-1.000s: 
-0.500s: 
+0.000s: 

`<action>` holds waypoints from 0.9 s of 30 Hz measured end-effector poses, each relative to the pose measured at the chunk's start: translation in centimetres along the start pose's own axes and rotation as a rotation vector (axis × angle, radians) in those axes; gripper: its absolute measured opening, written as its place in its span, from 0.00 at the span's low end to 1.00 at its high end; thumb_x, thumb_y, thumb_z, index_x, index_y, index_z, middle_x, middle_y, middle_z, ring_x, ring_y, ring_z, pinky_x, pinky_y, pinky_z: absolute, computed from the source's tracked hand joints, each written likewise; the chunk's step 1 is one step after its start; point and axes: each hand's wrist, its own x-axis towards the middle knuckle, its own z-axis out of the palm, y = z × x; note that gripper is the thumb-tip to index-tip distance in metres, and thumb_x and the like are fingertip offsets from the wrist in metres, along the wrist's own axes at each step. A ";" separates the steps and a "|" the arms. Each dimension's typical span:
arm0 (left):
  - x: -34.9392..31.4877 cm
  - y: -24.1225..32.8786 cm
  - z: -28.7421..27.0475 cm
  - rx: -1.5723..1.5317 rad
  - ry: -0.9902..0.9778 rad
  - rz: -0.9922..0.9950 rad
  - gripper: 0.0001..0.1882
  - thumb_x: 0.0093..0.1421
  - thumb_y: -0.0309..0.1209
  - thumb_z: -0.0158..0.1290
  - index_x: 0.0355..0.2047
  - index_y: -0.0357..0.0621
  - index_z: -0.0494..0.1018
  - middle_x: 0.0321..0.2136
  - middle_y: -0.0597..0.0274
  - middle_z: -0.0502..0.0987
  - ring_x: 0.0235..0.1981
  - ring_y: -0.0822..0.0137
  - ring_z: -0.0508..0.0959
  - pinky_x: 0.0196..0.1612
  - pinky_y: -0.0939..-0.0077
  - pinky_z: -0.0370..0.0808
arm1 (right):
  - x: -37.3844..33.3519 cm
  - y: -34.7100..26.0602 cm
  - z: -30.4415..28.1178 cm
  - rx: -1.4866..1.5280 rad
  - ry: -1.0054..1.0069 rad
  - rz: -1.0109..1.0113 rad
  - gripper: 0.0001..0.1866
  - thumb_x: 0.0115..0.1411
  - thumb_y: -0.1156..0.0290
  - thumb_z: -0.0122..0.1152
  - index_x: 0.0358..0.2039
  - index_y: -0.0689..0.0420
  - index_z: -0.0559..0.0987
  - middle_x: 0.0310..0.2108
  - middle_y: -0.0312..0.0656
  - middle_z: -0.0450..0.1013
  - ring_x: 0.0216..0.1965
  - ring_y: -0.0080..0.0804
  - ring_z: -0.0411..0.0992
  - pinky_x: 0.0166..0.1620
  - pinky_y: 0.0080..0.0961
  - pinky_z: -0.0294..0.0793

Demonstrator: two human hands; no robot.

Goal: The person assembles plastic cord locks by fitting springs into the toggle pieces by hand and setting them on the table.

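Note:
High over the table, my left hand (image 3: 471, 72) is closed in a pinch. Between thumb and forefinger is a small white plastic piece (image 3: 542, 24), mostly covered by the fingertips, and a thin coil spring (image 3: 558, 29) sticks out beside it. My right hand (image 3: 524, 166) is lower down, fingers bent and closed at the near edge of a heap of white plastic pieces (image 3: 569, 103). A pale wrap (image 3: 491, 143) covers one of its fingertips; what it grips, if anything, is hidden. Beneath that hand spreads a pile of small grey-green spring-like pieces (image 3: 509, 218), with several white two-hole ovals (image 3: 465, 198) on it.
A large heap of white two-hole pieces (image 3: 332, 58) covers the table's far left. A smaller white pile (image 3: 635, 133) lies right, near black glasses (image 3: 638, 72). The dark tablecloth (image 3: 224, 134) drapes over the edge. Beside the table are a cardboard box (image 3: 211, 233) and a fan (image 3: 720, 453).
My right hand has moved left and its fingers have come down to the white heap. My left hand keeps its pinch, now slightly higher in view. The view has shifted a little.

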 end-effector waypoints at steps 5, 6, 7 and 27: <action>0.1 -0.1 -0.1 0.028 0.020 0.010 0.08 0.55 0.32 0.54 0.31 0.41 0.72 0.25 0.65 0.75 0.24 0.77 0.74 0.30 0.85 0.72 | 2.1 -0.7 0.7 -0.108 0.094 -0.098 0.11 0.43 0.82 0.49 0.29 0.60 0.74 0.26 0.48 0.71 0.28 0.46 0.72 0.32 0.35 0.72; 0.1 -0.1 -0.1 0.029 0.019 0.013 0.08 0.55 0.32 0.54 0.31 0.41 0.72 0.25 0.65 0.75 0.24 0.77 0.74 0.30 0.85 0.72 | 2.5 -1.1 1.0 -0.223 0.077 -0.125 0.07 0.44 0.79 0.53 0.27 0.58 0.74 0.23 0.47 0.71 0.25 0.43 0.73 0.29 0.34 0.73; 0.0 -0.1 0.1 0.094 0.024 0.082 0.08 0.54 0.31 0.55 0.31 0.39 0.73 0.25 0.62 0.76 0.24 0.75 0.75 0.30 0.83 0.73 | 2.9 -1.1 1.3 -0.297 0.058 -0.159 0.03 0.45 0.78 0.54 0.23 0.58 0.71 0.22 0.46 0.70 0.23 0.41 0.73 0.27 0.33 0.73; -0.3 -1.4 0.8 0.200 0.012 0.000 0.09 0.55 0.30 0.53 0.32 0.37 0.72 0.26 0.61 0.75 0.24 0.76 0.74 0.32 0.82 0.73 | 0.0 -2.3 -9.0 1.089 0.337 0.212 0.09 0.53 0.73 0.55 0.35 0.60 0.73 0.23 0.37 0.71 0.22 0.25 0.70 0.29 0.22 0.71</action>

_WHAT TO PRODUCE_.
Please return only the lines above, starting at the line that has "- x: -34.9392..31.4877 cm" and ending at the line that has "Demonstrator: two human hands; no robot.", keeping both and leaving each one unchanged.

_TASK OUTPUT_.
  - x: -34.9392..31.4877 cm
  - y: -24.1225..32.8786 cm
  - z: -28.7421..27.0475 cm
  - rx: -1.5723..1.5317 rad
  - ry: -0.9902..0.9778 rad
  - rz: -0.9922..0.9950 rad
  - gripper: 0.0001..0.1882
  - thumb_x: 0.0093..0.1421
  - thumb_y: -0.0309..0.1209
  - thumb_z: -0.0158..0.1290
  - index_x: 0.0355..0.2047
  - index_y: -0.0357..0.0621
  - index_z: -0.0494..0.1018
  - middle_x: 0.0321..0.2136
  - middle_y: -0.0597..0.0274
  - middle_z: -0.0502..0.0987
  - ring_x: 0.0235..0.1981
  - ring_y: -0.0822..0.0137
  - ring_z: -0.0508..0.0959
  - pinky_x: 0.0196..0.1612
  - pinky_y: -0.0939..-0.0077
  - pinky_z: -0.0370..0.0808
arm1 (right):
  - x: -37.3844..33.3519 cm
  - y: -34.7100..26.0602 cm
  - z: -30.4415..28.1178 cm
  - rx: -1.4866..1.5280 rad
  - ry: -1.0054..1.0069 rad
  - rz: -1.0109..1.0113 rad
  - gripper: 0.0001..0.1866
  - thumb_x: 0.0115..0.1411
  - thumb_y: -0.1156..0.0290
  - thumb_z: -0.0122..0.1152
  - index_x: 0.0358..0.2039
  - index_y: -0.0689..0.0420
  - index_z: -0.0559..0.0987
  - middle_x: 0.0310..0.2108
  - middle_y: -0.0312..0.0656
  - middle_z: -0.0450..0.1013
  - ring_x: 0.0216..0.1965
  - ring_y: -0.0080..0.0804
  - ring_z: -0.0411..0.0992
  - pinky_x: 0.0166..0.1620
  - pinky_y: 0.0080..0.0961
  - pinky_z: -0.0294..0.0793

Demonstrator: two human hands; no robot.

No more output is expected for this exercise.